=== WHAT YOU ARE ASKED TO DO ===
Report every line of the listing below in which the string "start" occurs.

=== RECORDED INFORMATION ===
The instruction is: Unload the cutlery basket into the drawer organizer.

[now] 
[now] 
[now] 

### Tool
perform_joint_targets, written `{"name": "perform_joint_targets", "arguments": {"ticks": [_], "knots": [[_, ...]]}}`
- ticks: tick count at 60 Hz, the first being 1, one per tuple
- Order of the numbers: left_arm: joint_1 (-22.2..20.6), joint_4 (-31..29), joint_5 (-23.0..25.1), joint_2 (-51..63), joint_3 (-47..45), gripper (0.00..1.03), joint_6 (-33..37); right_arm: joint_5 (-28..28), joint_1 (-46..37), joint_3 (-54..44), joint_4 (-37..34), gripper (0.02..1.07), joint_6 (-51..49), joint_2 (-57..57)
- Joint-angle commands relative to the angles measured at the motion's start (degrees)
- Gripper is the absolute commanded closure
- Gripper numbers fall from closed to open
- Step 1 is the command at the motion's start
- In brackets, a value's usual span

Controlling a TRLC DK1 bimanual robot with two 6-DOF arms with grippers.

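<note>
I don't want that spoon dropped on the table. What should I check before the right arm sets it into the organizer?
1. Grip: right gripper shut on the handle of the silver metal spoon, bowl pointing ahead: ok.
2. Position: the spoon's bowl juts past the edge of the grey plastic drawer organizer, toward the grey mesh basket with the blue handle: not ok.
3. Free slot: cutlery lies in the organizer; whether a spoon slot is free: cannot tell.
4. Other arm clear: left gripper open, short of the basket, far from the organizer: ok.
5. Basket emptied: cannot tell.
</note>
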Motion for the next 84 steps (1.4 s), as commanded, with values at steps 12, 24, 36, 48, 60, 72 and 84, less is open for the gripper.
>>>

=== COMPLETED EXERCISE ===
- Joint-angle commands relative to the angles measured at the motion's start (degrees)
- Step 1 is the command at the motion's start

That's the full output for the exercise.